* [WHAT NEEDS TO BE DONE]: Only one portion of the data is to be written out: from the line bearing "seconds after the" through the line bearing "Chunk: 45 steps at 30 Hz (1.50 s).". Write it exactly as it appears.

* [MATERIAL SUPPLIED]:
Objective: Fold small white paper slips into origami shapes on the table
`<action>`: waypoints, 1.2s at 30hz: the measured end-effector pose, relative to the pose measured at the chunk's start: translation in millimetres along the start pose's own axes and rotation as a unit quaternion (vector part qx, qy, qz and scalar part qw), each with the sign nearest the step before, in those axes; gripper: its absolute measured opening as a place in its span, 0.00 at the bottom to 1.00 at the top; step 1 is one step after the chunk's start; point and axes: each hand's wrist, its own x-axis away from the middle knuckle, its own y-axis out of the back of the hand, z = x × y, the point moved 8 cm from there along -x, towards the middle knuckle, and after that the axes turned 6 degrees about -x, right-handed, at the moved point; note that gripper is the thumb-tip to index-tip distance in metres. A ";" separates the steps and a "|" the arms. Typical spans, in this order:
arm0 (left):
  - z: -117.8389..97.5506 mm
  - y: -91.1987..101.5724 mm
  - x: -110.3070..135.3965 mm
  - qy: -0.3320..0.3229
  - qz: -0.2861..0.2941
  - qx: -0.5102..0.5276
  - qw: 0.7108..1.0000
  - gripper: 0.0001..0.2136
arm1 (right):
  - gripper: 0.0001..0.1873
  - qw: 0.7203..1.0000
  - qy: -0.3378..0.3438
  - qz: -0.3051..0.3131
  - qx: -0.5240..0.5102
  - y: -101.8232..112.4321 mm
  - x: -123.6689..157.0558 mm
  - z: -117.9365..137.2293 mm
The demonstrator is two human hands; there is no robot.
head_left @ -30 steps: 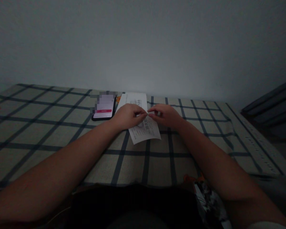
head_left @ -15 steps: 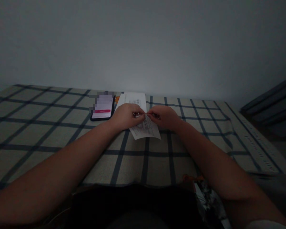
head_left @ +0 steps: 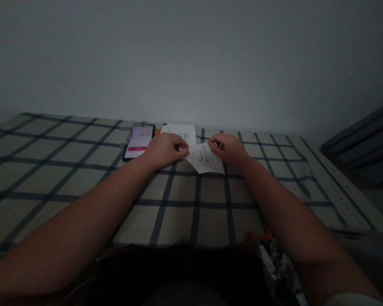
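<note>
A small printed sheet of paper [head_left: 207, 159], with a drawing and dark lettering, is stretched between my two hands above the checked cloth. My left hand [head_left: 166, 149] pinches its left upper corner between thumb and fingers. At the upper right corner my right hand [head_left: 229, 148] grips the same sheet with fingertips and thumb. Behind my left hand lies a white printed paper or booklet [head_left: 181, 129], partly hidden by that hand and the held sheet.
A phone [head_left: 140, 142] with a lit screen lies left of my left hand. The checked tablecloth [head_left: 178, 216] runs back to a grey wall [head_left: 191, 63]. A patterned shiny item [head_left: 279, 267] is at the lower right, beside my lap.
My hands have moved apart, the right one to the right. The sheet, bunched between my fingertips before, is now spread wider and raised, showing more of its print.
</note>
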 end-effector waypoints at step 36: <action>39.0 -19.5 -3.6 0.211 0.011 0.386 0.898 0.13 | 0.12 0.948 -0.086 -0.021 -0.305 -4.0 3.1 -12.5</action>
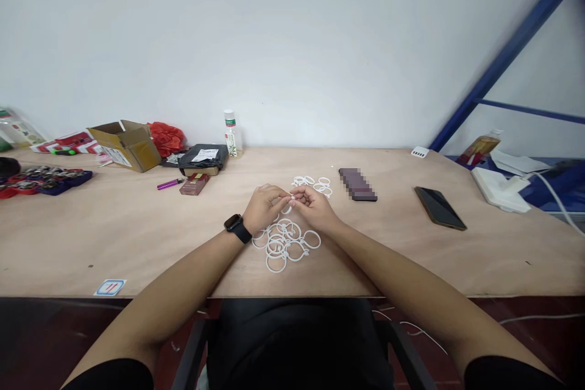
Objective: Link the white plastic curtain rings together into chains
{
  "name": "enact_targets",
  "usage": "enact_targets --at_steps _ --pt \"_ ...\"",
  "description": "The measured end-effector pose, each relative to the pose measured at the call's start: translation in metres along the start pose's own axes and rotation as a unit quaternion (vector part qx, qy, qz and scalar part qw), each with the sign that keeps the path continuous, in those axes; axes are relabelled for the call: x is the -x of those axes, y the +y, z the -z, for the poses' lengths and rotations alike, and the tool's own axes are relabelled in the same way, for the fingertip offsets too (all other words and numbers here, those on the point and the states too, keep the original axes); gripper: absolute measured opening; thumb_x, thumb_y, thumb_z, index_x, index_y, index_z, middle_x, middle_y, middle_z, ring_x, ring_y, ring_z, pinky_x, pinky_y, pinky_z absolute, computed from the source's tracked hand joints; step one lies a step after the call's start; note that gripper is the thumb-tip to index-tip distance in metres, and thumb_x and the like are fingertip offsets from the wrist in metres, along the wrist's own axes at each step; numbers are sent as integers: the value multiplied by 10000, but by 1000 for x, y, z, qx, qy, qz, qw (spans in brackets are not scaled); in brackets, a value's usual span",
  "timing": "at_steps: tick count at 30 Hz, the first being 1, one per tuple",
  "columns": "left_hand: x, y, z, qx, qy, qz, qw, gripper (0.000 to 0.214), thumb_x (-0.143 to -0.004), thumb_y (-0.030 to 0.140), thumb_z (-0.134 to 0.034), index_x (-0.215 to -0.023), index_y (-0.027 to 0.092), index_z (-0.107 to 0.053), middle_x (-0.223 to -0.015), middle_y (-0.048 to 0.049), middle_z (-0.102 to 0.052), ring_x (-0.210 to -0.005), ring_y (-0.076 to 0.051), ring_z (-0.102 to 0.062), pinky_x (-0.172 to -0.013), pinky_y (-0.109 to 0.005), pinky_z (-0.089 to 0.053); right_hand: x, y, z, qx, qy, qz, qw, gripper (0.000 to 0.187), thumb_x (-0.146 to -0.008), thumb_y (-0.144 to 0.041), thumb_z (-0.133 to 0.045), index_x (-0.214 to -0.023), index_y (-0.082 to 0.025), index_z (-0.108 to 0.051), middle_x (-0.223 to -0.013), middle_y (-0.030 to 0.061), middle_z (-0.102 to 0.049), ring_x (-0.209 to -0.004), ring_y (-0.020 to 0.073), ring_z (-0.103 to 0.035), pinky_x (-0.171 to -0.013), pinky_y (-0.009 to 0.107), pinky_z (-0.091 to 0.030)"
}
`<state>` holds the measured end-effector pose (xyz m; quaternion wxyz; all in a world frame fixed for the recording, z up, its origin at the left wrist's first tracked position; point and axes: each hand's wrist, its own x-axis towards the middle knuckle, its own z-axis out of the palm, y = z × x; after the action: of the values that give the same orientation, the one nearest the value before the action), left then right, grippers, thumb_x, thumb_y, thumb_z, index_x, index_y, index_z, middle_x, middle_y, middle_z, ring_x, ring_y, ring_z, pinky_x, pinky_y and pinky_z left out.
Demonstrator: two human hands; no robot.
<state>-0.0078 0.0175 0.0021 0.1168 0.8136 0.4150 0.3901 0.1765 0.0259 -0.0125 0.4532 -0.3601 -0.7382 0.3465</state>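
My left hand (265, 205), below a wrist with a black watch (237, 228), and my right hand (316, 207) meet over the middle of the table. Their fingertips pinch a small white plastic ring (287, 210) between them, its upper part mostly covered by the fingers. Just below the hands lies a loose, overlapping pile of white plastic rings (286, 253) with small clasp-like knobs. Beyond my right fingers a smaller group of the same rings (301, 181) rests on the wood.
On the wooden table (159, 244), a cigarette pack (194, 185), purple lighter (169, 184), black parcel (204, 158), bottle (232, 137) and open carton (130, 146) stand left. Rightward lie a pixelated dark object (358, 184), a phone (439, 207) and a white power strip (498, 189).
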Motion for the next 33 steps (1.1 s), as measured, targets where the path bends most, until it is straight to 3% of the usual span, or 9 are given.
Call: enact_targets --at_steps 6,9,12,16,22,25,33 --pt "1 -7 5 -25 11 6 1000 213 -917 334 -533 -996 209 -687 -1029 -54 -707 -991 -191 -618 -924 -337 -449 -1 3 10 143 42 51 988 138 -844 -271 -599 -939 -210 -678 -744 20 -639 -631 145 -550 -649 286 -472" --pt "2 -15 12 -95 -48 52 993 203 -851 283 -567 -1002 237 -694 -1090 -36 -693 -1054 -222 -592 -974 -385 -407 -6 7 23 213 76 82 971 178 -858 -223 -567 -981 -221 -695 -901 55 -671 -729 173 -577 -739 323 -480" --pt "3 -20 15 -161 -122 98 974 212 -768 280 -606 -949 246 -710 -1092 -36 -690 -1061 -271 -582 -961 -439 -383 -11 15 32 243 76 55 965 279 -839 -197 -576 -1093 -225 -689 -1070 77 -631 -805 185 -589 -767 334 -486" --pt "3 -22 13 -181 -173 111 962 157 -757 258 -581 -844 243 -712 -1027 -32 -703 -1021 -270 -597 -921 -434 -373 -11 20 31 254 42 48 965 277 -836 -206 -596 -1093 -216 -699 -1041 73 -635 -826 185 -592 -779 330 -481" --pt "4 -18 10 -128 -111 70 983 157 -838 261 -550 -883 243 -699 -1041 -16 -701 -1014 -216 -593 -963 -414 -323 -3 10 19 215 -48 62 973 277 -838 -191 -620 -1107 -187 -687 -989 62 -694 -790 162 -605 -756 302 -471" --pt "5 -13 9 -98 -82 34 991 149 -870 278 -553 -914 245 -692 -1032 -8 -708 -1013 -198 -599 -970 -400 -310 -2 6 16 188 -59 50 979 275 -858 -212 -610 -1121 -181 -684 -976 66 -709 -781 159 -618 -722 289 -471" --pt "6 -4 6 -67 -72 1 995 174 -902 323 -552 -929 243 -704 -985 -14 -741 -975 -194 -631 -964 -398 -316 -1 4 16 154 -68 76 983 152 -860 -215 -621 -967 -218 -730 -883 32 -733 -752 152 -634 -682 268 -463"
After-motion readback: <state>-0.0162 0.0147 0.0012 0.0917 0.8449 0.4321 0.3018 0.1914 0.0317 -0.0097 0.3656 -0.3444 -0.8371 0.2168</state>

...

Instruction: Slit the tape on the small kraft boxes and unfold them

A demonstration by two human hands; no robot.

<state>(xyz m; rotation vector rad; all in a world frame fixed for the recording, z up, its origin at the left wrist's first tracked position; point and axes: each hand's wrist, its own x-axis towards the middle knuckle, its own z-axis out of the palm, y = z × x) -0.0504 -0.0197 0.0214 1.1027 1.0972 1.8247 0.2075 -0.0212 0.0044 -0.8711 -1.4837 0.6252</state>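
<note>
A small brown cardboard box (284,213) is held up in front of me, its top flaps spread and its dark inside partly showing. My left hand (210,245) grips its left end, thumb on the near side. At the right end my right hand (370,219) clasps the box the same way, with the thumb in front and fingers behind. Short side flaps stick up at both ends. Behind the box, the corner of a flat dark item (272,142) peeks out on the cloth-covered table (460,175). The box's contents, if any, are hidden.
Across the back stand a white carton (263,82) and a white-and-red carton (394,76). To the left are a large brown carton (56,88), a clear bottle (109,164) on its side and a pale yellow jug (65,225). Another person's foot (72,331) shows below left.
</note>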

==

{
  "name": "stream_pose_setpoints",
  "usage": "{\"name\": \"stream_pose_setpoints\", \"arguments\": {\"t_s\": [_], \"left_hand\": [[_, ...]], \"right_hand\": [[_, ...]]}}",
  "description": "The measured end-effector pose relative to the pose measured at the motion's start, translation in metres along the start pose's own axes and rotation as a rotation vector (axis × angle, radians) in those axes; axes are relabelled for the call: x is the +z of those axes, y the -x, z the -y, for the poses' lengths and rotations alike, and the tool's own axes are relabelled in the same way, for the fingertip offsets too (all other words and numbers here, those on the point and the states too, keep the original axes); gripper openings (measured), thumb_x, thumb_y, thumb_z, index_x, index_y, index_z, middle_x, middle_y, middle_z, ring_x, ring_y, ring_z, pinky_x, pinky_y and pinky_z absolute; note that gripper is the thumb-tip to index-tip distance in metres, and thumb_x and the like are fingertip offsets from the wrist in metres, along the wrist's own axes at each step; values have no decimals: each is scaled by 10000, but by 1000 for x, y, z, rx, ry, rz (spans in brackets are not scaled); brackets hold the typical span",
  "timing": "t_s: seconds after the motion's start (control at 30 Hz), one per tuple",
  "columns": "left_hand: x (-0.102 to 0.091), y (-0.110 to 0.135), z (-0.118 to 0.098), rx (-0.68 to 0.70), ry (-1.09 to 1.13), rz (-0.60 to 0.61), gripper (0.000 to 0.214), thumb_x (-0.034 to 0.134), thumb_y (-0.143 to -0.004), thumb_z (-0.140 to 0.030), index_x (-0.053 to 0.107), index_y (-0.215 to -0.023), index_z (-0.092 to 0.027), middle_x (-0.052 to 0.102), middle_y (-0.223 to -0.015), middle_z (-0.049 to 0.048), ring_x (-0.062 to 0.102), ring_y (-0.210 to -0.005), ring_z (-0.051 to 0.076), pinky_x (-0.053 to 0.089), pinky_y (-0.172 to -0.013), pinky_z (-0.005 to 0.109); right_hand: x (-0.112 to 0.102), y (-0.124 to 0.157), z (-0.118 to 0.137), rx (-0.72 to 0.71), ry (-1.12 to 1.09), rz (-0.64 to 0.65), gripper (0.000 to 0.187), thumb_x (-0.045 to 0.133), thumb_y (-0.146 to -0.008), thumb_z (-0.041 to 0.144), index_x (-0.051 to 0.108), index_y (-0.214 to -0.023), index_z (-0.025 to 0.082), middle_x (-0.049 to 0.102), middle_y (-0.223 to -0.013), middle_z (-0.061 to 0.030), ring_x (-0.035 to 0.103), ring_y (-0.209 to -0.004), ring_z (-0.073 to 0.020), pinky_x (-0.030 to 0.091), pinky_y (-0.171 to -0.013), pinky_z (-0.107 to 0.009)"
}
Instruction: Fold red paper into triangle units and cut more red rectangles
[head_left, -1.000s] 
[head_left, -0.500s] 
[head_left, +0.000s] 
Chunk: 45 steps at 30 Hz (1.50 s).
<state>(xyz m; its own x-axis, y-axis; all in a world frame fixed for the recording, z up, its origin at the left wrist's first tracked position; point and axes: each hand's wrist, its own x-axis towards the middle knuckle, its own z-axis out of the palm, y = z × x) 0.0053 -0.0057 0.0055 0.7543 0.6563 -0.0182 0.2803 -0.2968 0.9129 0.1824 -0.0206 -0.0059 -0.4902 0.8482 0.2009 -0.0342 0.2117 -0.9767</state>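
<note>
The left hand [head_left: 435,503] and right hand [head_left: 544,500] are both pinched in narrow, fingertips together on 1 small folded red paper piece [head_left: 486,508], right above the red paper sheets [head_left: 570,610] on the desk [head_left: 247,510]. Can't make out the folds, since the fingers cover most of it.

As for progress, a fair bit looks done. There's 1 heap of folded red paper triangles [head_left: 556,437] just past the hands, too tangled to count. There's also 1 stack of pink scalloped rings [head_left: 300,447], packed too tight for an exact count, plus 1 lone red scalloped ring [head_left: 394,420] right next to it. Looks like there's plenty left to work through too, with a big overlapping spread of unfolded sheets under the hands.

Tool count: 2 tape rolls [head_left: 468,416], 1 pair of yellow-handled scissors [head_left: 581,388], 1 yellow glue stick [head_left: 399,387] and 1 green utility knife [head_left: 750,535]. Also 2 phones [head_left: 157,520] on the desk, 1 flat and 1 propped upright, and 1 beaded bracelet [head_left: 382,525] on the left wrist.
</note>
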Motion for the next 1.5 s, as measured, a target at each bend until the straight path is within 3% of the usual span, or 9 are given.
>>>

* [RESULT OF THE TASK]:
  "timing": "t_s: seconds after the motion's start (control at 30 Hz), one per tuple",
  "columns": "left_hand: x (-0.102 to 0.091), y (-0.110 to 0.135), z (-0.118 to 0.098), rx (-0.68 to 0.70), ry (-1.09 to 1.13), rz (-0.60 to 0.61), gripper (0.000 to 0.214), thumb_x (-0.034 to 0.134), thumb_y (-0.143 to -0.004), thumb_z (-0.140 to 0.030), index_x (-0.053 to 0.107), index_y (-0.215 to -0.023), index_z (-0.092 to 0.027), middle_x (-0.052 to 0.102), middle_y (-0.223 to -0.015), middle_z (-0.049 to 0.048), ring_x (-0.062 to 0.102), ring_y (-0.210 to -0.005), ring_z (-0.051 to 0.076), pinky_x (-0.053 to 0.089), pinky_y (-0.172 to -0.013), pinky_z (-0.005 to 0.109); right_hand: x (-0.112 to 0.102), y (-0.124 to 0.157), z (-0.118 to 0.137), rx (-0.72 to 0.71), ry (-1.12 to 1.09), rz (-0.64 to 0.65), gripper (0.000 to 0.187), thumb_x (-0.045 to 0.133), thumb_y (-0.146 to -0.008), thumb_z (-0.041 to 0.144), index_x (-0.051 to 0.108), index_y (-0.214 to -0.023), index_z (-0.025 to 0.082), middle_x (-0.049 to 0.102), middle_y (-0.223 to -0.013), middle_z (-0.061 to 0.030), ring_x (-0.035 to 0.103), ring_y (-0.209 to -0.004), ring_z (-0.073 to 0.020), pinky_x (-0.030 to 0.091), pinky_y (-0.171 to -0.013), pinky_z (-0.107 to 0.009)"
}
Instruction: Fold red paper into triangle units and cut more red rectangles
[head_left, -1.000s] 
[head_left, -0.500s] 
[head_left, +0.000s] 
Chunk: 45 steps at 30 Hz (1.50 s).

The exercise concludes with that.